→ **EXERCISE AIM**: Your answer should be the exact lines of the data below from the one containing "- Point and" through the one containing "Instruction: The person"; please include nothing else.

DATASET EXCERPT Block Start

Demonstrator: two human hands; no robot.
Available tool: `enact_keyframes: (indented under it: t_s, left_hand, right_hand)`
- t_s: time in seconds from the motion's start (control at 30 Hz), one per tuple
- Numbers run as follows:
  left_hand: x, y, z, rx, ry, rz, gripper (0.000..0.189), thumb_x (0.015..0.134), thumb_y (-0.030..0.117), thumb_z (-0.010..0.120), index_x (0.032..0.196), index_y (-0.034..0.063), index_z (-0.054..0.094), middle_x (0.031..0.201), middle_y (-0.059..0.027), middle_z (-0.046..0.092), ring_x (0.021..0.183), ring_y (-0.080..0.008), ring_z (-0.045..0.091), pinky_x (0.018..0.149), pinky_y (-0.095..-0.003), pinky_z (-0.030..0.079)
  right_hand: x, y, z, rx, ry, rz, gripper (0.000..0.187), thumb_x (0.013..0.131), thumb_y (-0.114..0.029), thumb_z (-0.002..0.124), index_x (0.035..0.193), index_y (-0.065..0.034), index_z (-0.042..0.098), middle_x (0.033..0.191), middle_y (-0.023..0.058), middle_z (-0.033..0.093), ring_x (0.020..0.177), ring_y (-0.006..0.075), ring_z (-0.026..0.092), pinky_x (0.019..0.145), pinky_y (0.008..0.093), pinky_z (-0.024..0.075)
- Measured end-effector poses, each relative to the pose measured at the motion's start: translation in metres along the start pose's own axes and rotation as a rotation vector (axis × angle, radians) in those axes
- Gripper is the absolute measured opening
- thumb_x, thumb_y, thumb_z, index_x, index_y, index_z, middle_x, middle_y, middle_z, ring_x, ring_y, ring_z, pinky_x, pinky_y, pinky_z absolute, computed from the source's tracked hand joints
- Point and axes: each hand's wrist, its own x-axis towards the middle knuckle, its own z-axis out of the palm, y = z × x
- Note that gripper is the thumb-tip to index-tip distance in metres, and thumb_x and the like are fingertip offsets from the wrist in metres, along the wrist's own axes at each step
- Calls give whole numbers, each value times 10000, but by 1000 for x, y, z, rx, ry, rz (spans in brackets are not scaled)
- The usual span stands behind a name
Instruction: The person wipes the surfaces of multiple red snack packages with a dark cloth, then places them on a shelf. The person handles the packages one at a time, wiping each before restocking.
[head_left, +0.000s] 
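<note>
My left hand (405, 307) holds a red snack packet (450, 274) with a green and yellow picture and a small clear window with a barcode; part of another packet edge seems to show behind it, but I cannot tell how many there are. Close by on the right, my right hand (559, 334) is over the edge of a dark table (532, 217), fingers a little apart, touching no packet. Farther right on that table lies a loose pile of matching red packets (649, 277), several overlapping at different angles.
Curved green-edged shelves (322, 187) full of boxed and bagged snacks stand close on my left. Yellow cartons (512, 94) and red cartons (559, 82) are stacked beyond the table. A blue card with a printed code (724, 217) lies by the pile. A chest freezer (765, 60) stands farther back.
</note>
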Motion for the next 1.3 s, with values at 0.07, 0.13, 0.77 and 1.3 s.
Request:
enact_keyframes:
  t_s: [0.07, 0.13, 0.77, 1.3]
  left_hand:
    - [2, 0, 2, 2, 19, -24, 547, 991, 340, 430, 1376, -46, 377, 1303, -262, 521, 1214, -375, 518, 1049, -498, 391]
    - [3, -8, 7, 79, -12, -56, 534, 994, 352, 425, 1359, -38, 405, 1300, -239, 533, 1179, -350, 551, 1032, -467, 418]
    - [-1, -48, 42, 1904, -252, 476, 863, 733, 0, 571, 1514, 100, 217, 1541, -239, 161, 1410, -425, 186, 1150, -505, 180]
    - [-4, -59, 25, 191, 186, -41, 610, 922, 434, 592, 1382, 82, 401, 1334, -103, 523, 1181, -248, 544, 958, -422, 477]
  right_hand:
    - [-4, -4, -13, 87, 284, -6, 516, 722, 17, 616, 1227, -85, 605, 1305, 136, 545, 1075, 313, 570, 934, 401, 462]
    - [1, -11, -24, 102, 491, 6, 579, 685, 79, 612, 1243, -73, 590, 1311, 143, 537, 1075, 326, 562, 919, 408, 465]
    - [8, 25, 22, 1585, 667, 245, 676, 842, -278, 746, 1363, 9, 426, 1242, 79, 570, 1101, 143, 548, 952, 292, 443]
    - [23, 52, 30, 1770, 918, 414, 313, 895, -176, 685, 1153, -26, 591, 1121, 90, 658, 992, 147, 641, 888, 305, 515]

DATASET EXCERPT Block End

→ **TASK OUTPUT**:
- Point and axes: each hand's wrist, its own x-axis towards the middle knuckle, its own z-axis out of the palm, y = z × x
- Note that gripper is the thumb-tip to index-tip distance in metres, and thumb_x and the like are fingertip offsets from the wrist in metres, along the wrist's own axes at each step
- Calls give whole numbers, each value times 10000, but by 1000 for x, y, z, rx, ry, rz (spans in brackets are not scaled)
- The usual span stands behind a name
Instruction: The person wipes the surfaces of multiple red snack packages with a dark cloth, then places them on a shelf. The person handles the packages one at a time, wiping each before restocking.

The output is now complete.